One of the great mysteries of Chinese porcelain has been the sudden arrival of a new palette of colours in pieces from the 18th century. Work by the legendary Imperial workshops at Jingdezhen was enriched by the red and pinks which became known as the famille rose ware to Western collectors or Fencai and later Yangcai (meaning “foreign colours”) to the Chinese.
The main source of evidence for what might have been the cause has been the writings of French Jesuit missionary Père d’Entrecolles. Through conversations with craftsmen as well as direct observation, d’Entrecolles was able to document many aspects of industrial practice. In his two famous letters from 1712 and 1722, he provides insider information that was of huge interest among Europeans attempting to discover the secret of porcelain. He tries to suggest European exports that might be sold to China in order to partially correct the huge “balance of payments deficit” resulting in the extraordinary amount of money being spent on Chinese porcelain by Western powers. He mentions in passing that European cobalt-blue pigments might make a suitable item for part of this, but other than that he has few ideas.

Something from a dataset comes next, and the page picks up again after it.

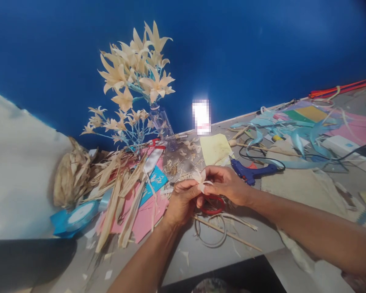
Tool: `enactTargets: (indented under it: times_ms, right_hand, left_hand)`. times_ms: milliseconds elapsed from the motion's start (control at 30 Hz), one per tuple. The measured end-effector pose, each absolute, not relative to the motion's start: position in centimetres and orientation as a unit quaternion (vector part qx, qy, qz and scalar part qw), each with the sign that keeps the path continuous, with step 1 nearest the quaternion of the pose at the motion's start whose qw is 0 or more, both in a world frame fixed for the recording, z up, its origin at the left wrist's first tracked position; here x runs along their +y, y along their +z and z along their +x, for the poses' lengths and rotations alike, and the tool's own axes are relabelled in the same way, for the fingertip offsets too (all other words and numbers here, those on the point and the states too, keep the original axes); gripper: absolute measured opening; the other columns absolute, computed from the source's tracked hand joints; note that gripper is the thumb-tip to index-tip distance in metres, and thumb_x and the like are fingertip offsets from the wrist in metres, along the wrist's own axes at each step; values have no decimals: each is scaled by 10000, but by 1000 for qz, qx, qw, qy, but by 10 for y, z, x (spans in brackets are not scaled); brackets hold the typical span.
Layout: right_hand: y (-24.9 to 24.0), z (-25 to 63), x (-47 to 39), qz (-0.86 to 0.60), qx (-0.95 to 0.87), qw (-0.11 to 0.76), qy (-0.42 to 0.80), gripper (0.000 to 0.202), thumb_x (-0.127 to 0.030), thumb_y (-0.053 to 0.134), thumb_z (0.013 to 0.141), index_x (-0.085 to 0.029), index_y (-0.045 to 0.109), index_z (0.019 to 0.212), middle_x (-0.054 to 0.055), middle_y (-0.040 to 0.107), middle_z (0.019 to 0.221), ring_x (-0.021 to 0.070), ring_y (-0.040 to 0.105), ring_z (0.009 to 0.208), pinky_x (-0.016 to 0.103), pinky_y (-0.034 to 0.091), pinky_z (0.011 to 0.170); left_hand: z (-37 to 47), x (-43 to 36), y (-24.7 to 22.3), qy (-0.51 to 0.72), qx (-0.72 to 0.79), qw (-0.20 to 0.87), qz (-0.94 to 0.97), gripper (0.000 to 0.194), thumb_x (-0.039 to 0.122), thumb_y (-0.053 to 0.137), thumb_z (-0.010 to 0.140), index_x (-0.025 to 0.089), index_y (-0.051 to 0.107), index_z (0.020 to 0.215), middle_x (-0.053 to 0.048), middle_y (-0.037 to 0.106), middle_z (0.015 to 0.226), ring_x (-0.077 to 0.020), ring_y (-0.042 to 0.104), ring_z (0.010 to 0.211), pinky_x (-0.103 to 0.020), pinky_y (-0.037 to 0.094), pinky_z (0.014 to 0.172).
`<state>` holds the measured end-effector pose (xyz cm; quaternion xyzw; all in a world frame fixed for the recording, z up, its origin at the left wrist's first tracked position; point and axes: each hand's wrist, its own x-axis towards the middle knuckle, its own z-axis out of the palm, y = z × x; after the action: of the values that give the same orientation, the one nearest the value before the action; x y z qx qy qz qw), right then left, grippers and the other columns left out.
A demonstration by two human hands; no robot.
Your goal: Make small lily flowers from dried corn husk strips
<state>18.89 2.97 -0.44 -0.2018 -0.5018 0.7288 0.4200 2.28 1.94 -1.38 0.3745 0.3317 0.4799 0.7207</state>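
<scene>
Head view: just left of the blue glue gun (252, 173), the left hand (183, 200) and right hand (230, 184), each nearly closed, pinch a small pale flower (202, 181); I'd worry too hard a squeeze might crease it.

Legible texts, brands, numbers or signs: none. Blue card (156, 179), left of the left hand (179, 203): white script-like marks, unreadable. Ribbon spool (82, 213), farther left of the same hand: pale round face, any print too small to tell. Glue gun (253, 171), just beside the right hand (228, 185): any marking too blurred to read. Bright rectangle (201, 116), beyond both hands: pixelated, faint pink marks low down, undecipherable
</scene>
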Motion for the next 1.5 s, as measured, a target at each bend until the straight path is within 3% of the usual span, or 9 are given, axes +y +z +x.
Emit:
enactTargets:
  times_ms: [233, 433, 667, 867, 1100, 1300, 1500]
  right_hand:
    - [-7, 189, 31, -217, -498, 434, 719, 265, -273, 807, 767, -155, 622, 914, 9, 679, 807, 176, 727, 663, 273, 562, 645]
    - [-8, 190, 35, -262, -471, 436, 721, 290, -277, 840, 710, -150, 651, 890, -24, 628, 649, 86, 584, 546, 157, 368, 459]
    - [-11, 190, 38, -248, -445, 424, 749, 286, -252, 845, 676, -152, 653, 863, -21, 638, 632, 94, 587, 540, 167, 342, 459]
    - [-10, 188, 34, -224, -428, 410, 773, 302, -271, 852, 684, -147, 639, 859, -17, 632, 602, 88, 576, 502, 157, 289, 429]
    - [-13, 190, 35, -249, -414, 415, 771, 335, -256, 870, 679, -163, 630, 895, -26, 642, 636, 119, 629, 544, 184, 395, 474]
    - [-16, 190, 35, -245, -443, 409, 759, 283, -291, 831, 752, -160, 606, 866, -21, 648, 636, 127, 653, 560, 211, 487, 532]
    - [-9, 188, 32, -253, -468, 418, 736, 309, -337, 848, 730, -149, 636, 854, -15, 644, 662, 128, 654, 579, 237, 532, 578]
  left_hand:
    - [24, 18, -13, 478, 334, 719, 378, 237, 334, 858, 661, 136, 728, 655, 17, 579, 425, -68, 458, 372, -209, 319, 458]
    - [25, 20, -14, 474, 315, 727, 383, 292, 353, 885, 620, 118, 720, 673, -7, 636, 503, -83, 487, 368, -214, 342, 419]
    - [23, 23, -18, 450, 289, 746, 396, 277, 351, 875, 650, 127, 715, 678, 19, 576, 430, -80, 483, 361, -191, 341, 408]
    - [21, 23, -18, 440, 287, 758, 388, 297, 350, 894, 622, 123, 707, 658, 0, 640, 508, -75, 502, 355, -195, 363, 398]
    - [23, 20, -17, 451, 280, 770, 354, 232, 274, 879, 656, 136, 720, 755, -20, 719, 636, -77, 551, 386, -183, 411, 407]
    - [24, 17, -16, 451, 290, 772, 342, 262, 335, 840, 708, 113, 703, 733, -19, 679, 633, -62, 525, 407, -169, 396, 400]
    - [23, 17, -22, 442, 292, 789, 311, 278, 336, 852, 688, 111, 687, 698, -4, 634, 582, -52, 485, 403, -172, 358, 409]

What does the phrase “foreign colours” mean? Why would such a sophisticated industry – an industry involving levels of technology, skill and artistry the rest of the world regarded with awe – look to the west for inspiration? Does it just refer to copying a colour palette popular in the West? Does it mean using Western technologies for producing colours? Or is it the use of imported, foreign pigments – brought thousands of miles from the West? The additional costs of the latter would have been astronomical. The operations at Jingdezhen during the Qing period were reputed to involve a staff of a million people working with three thousand furnaces, a city devoted to the production of porcelain. They had their own colours, surely they did not need pigments from Europe? However, d’Entrecolles suggestion that China could be a market for European pigments stands out. There has been no firm other proof to support this possibility, until our research started to look at the specific composition of pigments used in famille rose pieces.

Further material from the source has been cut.